Legally speaking, permission for rewriting is governed by the software license. Maintainers of open-source projects can’t stop others from rewriting their work, no matter whether they like the action or not. One defensive strategy is to fight fire with fire: preemptively rewrite your own tool in Rust by yourself such that another Rust rewrite by a third party would be of little added value. I don’t necessarily like the idea but I could not think of a more effective solution from the maintainer perspective.
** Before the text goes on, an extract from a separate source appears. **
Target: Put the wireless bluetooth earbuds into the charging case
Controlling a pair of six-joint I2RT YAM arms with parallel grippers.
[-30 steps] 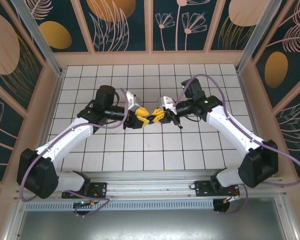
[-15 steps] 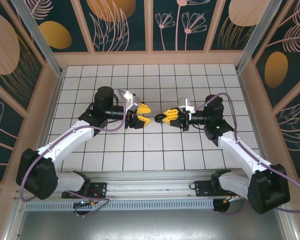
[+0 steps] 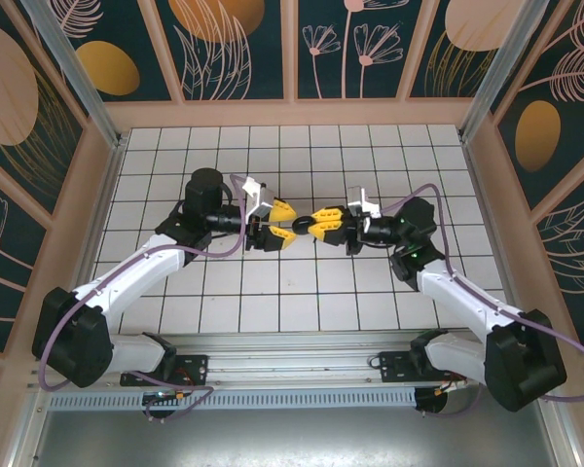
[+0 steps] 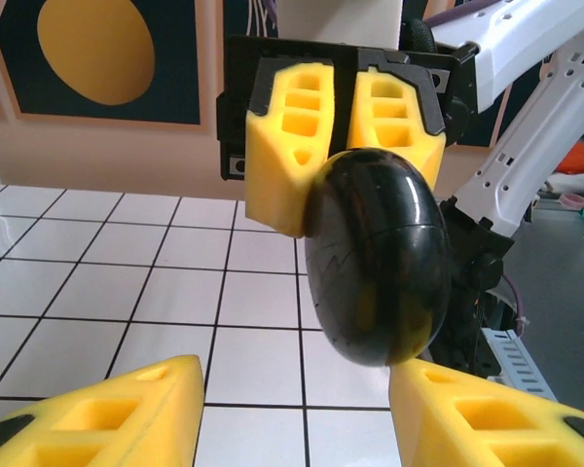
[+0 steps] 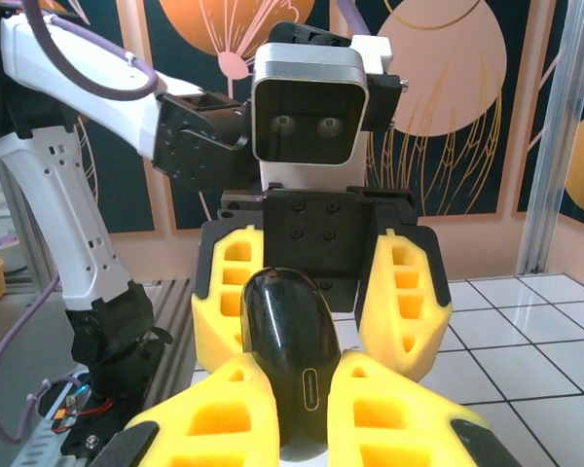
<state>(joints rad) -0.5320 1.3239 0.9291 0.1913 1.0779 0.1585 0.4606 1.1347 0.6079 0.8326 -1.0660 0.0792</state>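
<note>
The charging case point(image 3: 301, 228), a glossy black egg shape with its lid down, hangs above the table's middle. My right gripper point(image 3: 314, 225) is shut on its port end point(image 5: 310, 387). Facing it from the left, my left gripper point(image 3: 285, 224) stands open. The case's rounded end point(image 4: 375, 258) reaches in between the left fingertips point(image 4: 165, 399), close to the right-hand one; whether it touches I cannot tell. From the right wrist, the left gripper's yellow fingers point(image 5: 404, 292) flank the case point(image 5: 282, 331) with a gap on each side. The earbuds are out of view.
A white tiled tabletop point(image 3: 302, 292) lies under both grippers, with wooden walls point(image 3: 292, 112) at the back and sides. Both arms reach in from the near edge and meet at the middle, with open tiles all round them.
The left jaws have spread wider. The right gripper drew back to the right with the case, then came left again until the case sits between the left fingers.
</note>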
For tool rewriters, please be aware that not all maintainers are comfortable with AI rewrites of their tools. The long-term maintenance is also the elephant in the room that needs to be addressed adequately. I haven’t rewritten any tools. Without direct experience, I am not in a position to make suggestions. I just hope the bioinformatics community could collaboratively come up with guidelines and common practices on tool rewriting to advance this field in a friendly manner. After all, there are humans behind the code. Empathy matters more than technical benefit or legal correctness.
Finally, I always welcome forks and rewrites of my tools whether I am involved or not. If you want to rewrite my tools with AI, please feel free to do so.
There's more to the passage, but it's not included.